## INPUT DATA
# # # # # # #
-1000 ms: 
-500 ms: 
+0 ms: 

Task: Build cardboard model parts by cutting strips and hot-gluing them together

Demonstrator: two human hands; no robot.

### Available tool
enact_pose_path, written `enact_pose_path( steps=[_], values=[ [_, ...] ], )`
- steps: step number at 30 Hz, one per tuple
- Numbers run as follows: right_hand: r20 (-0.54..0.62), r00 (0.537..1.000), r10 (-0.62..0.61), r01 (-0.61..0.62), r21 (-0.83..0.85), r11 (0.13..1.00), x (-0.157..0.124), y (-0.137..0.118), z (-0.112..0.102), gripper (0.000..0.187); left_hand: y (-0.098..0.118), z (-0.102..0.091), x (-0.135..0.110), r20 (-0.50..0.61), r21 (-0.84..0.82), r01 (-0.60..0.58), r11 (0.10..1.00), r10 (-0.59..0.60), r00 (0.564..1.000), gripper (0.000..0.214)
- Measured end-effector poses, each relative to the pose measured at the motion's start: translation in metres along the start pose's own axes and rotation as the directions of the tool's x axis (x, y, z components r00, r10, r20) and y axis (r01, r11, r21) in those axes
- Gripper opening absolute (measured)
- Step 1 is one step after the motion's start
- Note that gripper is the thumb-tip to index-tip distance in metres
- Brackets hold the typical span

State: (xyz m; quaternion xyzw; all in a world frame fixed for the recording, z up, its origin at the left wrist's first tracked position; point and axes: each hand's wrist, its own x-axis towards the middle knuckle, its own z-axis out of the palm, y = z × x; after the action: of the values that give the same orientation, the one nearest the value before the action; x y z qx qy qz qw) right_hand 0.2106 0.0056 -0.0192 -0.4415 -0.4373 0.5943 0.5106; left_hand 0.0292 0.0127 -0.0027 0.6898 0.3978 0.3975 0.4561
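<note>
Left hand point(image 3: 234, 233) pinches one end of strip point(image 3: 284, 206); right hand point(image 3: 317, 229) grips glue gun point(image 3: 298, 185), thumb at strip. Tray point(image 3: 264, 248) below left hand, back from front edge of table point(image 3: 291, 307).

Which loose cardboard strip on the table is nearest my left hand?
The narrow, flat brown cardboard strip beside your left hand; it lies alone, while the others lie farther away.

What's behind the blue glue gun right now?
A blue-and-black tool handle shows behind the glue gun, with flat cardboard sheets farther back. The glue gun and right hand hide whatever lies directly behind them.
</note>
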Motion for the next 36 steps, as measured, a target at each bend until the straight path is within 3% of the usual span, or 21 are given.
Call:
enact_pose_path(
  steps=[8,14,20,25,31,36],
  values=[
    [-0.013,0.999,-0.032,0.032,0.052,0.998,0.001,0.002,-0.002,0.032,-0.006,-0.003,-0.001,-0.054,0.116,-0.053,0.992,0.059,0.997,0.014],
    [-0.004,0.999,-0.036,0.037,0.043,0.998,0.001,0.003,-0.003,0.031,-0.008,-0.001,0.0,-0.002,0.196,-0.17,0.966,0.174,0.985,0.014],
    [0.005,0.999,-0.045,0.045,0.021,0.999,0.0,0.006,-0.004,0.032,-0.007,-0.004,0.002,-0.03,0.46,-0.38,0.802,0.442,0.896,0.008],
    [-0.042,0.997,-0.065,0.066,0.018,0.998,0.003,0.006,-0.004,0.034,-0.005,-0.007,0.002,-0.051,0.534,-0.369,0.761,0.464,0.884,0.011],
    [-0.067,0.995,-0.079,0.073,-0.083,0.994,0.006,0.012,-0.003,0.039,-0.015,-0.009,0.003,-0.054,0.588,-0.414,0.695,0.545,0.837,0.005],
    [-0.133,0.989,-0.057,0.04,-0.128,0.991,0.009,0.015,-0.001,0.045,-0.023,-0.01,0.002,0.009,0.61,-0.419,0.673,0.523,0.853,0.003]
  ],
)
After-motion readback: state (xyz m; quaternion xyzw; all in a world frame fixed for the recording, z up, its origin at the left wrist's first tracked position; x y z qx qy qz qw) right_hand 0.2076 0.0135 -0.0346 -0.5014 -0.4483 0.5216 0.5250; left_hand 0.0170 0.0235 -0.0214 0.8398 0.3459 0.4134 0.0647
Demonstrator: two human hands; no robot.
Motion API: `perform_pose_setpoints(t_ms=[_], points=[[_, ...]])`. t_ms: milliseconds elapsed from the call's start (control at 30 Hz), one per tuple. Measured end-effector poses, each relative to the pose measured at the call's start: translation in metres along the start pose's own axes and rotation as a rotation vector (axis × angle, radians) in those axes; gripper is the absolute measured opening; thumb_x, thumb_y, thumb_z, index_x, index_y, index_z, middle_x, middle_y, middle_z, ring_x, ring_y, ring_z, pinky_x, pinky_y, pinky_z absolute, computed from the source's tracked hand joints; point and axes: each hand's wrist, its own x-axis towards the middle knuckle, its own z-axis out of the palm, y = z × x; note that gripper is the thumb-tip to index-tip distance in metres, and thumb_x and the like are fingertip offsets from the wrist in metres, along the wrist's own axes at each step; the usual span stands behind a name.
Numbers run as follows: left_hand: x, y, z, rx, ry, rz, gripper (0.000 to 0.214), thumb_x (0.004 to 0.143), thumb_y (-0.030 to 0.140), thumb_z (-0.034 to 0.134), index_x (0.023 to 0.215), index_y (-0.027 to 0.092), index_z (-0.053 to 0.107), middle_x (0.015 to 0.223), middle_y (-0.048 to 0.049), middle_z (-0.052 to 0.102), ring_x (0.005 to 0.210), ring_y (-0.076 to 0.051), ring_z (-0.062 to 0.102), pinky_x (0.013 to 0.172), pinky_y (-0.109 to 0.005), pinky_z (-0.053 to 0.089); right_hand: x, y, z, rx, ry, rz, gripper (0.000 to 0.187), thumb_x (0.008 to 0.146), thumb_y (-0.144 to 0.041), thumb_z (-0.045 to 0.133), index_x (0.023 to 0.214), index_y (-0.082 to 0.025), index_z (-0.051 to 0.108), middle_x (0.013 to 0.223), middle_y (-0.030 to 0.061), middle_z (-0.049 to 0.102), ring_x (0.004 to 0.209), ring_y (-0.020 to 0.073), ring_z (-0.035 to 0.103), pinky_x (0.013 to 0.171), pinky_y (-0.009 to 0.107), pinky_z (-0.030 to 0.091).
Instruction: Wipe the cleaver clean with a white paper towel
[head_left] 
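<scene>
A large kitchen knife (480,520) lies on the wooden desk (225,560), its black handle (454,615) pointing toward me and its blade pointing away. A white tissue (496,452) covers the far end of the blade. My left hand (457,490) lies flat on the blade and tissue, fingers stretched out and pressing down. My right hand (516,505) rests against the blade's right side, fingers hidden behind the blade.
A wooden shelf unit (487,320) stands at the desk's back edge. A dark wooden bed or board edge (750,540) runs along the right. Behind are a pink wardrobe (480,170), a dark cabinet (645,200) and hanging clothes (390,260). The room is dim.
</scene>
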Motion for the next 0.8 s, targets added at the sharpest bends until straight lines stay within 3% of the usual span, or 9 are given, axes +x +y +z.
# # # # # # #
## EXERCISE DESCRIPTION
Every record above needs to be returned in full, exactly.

## YOUR RESPONSE
-1000 ms: 
-500 ms: 
+0 ms: 

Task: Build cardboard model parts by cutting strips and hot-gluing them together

Demonstrator: two human hands; no robot.

### Available tool
enact_pose_path, written `enact_pose_path( steps=[_], values=[ [_, ...] ], )`
- steps: step number at 30 Hz, one per tuple
- Numbers run as follows: right_hand: r20 (-0.54..0.62), r00 (0.537..1.000), r10 (-0.62..0.61), r01 (-0.61..0.62), r21 (-0.83..0.85), r11 (0.13..1.00), x (-0.157..0.124), y (-0.137..0.118), z (-0.112..0.102), gripper (0.000..0.187); left_hand: y (-0.098..0.118), z (-0.102..0.091), x (-0.135..0.110), r20 (-0.50..0.61), r21 (-0.84..0.82), r01 (-0.60..0.58), r11 (0.10..1.00), r10 (-0.59..0.60), r00 (0.564..1.000), gripper (0.000..0.214)
- Measured end-effector poses, each relative to the pose measured at the motion's start: translation in metres along the start pose's own axes and rotation as the directions of the tool's x axis (x, y, z components r00, r10, r20) and y axis (r01, r11, r21) in those axes
- Gripper opening absolute (measured)
- Step 1 is one step after the motion's start
- Note that gripper is the thumb-tip to index-tip distance in metres
- Brackets hold the typical span

State: (xyz m; quaternion xyzw; all in a world frame fixed for the recording, z up, its origin at the left wrist's first tracked position; point and axes: each hand's wrist, its own x-axis towards the middle knuckle, its own z-axis out of the palm, y = z × x; after the action: of the values that give the same orientation, the one nearest the value before the action; x y z qx qy qz qw) right_hand 0.2106 0.0056 -0.0192 -0.4415 -0.4373 0.5943 0.5106; left_hand 0.0292 0.0127 -0.0027 0.6898 0.3978 0.3975 0.4561
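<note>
Left hand point(image 3: 234, 233) pinches one end of strip point(image 3: 284, 206); right hand point(image 3: 317, 229) grips glue gun point(image 3: 298, 185), thumb at strip. Tray point(image 3: 264, 248) below left hand, back from front edge of table point(image 3: 291, 307).

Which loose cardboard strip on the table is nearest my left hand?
The narrow, flat brown cardboard strip beside your left hand; it lies alone, while the others lie farther away.

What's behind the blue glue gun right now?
A blue-and-black tool handle shows behind the glue gun, with flat cardboard sheets farther back. The glue gun and right hand hide whatever lies directly behind them.
</note>
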Motion for the next 36 steps, as measured, a target at each bend until the straight path is within 3% of the usual span, or 21 are given.
Call:
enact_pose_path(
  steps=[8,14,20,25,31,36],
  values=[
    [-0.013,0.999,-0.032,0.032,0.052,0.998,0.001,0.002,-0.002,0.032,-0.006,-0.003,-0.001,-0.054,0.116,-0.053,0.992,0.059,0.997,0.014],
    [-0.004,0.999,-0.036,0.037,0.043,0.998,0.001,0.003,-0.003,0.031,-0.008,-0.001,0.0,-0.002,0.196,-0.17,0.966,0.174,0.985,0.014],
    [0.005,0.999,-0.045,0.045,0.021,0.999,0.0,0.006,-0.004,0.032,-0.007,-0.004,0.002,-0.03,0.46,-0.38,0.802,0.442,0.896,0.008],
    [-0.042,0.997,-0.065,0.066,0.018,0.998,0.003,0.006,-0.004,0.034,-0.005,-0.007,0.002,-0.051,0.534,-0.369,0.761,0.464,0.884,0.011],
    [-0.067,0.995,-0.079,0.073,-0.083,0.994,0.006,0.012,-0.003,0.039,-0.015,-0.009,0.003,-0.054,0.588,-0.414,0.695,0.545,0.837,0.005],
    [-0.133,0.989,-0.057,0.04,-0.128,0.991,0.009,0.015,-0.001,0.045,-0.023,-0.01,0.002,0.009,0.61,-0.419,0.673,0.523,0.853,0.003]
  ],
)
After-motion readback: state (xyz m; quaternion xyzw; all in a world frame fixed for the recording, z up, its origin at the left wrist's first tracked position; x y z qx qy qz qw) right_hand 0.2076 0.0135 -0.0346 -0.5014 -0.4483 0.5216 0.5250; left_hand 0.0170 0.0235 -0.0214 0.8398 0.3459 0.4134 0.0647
Demonstrator: two human hands; no robot.
Motion API: `perform_pose_setpoints(t_ms=[_], points=[[_, ...]])`. t_ms: milliseconds elapsed from the call's start (control at 30 Hz), one per tuple. Measured end-effector poses, each relative to the pose measured at the call's start: translation in metres along the start pose's own axes and rotation as a rotation vector (axis × angle, radians) in those axes; gripper is the absolute measured opening; thumb_x, thumb_y, thumb_z, index_x, index_y, index_z, middle_x, middle_y, middle_z, ring_x, ring_y, ring_z, pinky_x, pinky_y, pinky_z absolute, computed from the source's tracked hand joints; point and axes: each hand's wrist, its own x-axis towards the middle knuckle, its own z-axis out of the palm, y = z × x; note that gripper is the thumb-tip to index-tip distance in metres, and thumb_x and the like are fingertip offsets from the wrist in metres, along the wrist's own axes at each step; the usual span stands behind a name.
Numbers run as follows: left_hand: x, y, z, rx, ry, rz, gripper (0.000 to 0.214), thumb_x (0.004 to 0.143), thumb_y (-0.030 to 0.140), thumb_z (-0.034 to 0.134), index_x (0.023 to 0.215), index_y (-0.027 to 0.092), index_z (-0.053 to 0.107), middle_x (0.015 to 0.223), middle_y (-0.048 to 0.049), middle_z (-0.052 to 0.102), ring_x (0.005 to 0.210), ring_y (-0.076 to 0.051), ring_z (-0.062 to 0.102), pinky_x (0.013 to 0.172), pinky_y (-0.109 to 0.005), pinky_z (-0.053 to 0.089); right_hand: x, y, z, rx, ry, rz, gripper (0.000 to 0.187), thumb_x (0.008 to 0.146), thumb_y (-0.144 to 0.041), thumb_z (-0.045 to 0.133), index_x (0.023 to 0.214), index_y (-0.082 to 0.025), index_z (-0.051 to 0.108), middle_x (0.013 to 0.223), middle_y (-0.030 to 0.061), middle_z (-0.049 to 0.102), ring_x (0.004 to 0.209), ring_y (-0.020 to 0.073), ring_z (-0.035 to 0.103), pinky_x (0.013 to 0.171), pinky_y (-0.009 to 0.107), pinky_z (-0.030 to 0.091).
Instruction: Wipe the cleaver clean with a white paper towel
[head_left] 
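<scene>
A large kitchen knife (480,520) lies on the wooden desk (225,560), its black handle (454,615) pointing toward me and its blade pointing away. A white tissue (496,452) covers the far end of the blade. My left hand (457,490) lies flat on the blade and tissue, fingers stretched out and pressing down. My right hand (516,505) rests against the blade's right side, fingers hidden behind the blade.
A wooden shelf unit (487,320) stands at the desk's back edge. A dark wooden bed or board edge (750,540) runs along the right. Behind are a pink wardrobe (480,170), a dark cabinet (645,200) and hanging clothes (390,260). The room is dim.
</scene>
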Motion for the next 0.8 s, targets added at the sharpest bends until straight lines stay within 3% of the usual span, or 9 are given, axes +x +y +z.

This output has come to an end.